El maestro echó un vistazo a los objetos sobre el escritorio de Daozi, y al ver los alfabetos fonéticos y numéricos, sus ojos se iluminaron y sonrió mientras caminaba hacia Daozi:
—Xiao Moqing, ¿podrías prestarle estas cosas al maestro por un momento?
Daozi, pensando en la instrucción de su madre de escuchar al maestro, obedientemente asintió:
—Claro, maestro, pero no puede dañarlos, y tiene que devolvérmelos.
Los labios del maestro se torcieron un poco:
—Por supuesto, ¿acaso me quedaría con las pertenencias de un estudiante? —diciendo eso, rápidamente recogió todo lo de la mesa, e incluso tomó la mochila de Daozi para llevarlos.
Daozi:
—…
Después de tomar los objetos, el maestro rápidamente instruyó a los niños a tomar un descanso, luego se fue con los objetos.
Daozi miró alrededor a Xiao Moqing y otros, perplejo:
—¿El maestro realmente se escapará con mis cosas?
Xiao Moqing sonrió burlonamente:
—No se atrevería. Si realmente lo hiciera, le pediríamos a tu papá que lo atrapara.
Daozi no estaba del todo convencido:
—Es mi primer día de escuela y no pude proteger mis propias cosas. Sería demasiado embarazoso decírselo a mi papá, ¿verdad?

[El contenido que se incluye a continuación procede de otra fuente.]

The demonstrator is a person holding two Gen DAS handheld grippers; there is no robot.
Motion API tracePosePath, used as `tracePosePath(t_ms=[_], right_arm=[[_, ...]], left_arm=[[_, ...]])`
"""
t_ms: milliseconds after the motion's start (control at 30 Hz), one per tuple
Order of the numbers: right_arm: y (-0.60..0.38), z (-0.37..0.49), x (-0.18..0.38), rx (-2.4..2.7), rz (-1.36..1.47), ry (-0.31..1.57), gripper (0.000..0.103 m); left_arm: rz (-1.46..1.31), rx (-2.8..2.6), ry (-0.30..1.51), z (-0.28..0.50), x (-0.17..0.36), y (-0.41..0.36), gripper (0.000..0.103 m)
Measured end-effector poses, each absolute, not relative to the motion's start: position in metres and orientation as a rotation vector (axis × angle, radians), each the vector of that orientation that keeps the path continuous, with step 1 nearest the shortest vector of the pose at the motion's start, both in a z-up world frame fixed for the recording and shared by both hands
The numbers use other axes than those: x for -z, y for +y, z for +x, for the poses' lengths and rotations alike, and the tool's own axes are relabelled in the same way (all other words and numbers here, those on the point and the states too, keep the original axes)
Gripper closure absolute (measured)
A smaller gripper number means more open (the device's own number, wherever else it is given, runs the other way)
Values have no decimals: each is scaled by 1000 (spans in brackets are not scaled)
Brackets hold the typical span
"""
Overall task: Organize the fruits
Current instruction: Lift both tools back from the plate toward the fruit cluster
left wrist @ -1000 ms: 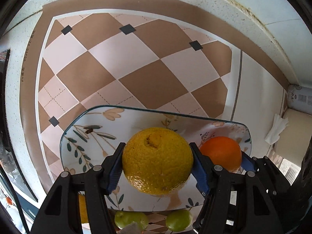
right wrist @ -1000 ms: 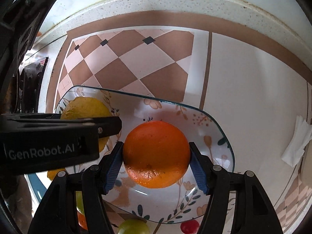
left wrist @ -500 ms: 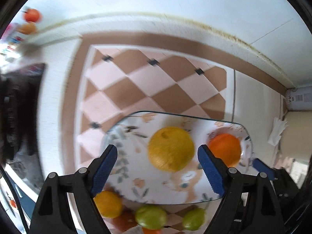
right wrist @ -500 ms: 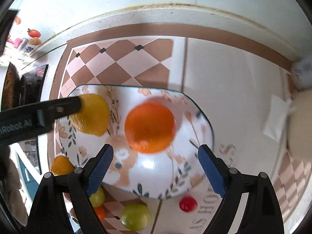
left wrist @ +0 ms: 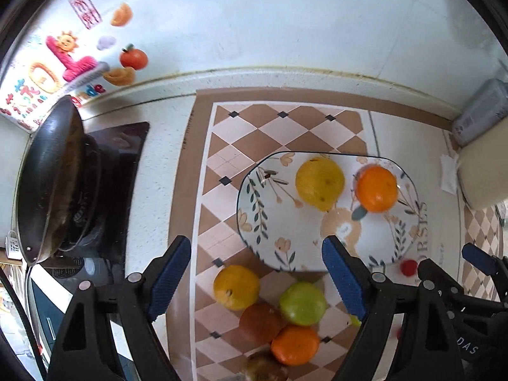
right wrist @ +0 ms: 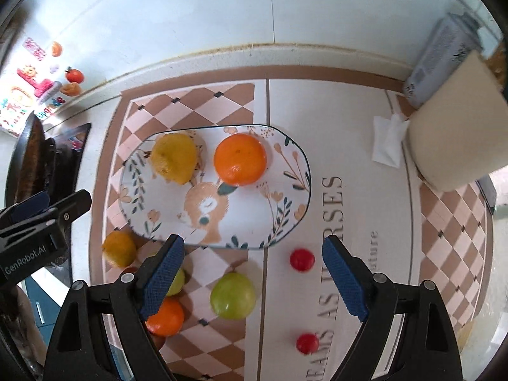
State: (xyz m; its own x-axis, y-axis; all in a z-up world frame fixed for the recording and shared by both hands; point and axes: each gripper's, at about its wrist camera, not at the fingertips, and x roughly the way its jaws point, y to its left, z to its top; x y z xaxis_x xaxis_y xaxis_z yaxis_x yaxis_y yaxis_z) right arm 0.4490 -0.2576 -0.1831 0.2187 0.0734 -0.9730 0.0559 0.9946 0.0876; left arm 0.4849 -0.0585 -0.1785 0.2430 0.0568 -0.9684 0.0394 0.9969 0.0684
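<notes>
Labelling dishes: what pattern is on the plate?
Plate: white, leaves, flowers, a fawn; clearest in right wrist view.

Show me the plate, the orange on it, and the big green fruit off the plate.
plate [right wrist: 295, 146], right wrist view, bare patch near its right rim.
orange [right wrist: 240, 159], right wrist view, middle of its top.
green fruit [right wrist: 232, 296], right wrist view, centre of its skin.

plate [left wrist: 254, 203]: yellow fruit [left wrist: 319, 182], orange [left wrist: 377, 188] | left gripper [left wrist: 258, 277]: fingers spread, empty | lowest fruit [left wrist: 265, 369]: blurred, perhaps kiwi

Glossy ceramic plate [right wrist: 295, 171]; dimpled orange [right wrist: 239, 158]; dark metal pan [left wrist: 47, 177]
</notes>
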Motion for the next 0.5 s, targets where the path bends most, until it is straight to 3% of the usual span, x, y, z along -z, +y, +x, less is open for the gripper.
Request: tracePosePath(t_ms=[500], right_arm=[[-240,366,105,-7,155,1215,12]], left_arm=[[79,58,1140,402,98,-51,19]])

—Además, cuando salí de casa, mi mamá dijo que debería resolver cualquier problema que ocurriera en la escuela por mí mismo.
Xiao Mobao:
—Pero todavía somos niños; cuando hay problemas, por supuesto, deberíamos pedir ayuda a los adultos.
Daozi lo pensó y estuvo de acuerdo:
—¡Cierto!
Xiao Moqing puso un brazo alrededor del hombro de Daozi:
—Está bien, no nos preocupemos por eso ahora. Mencionaste la historia sobre los bebés calabaza antes, cuéntanos esa. Suena realmente interesante.
Daozi, viendo que todos no se habían ido a jugar, sino que los observaban de cerca y de lejos, recordando las palabras de su padre de la noche anterior sobre no avergonzar a la Residencia del Príncipe en la academia, enderezó su pequeño pecho, imitó la postura de Xiao Yeyang con las manos entrelazadas en la espalda y cara seria, y comenzó a contar la historia de los Bebés Calabaza.
—Hace mucho, mucho tiempo, en las montañas, había una Montaña Hulu….
Cuando Xiao Yeyang regresó sigilosamente después de ver cómo se adaptaba su hijo en clase, Daozi estaba de pie sobre una mesa, narrando con dramatismo la batalla épica entre el mayor de los Bebés Calabaza y el espíritu serpiente.
Los niños en el aula lo rodeaban en círculos interiores y exteriores, algunos asombrados.
Xiao Yeyang:
—…
La familia estaba preocupada de que Daozi no se adaptara bien a la Academia, pero esa preocupación claramente era innecesaria.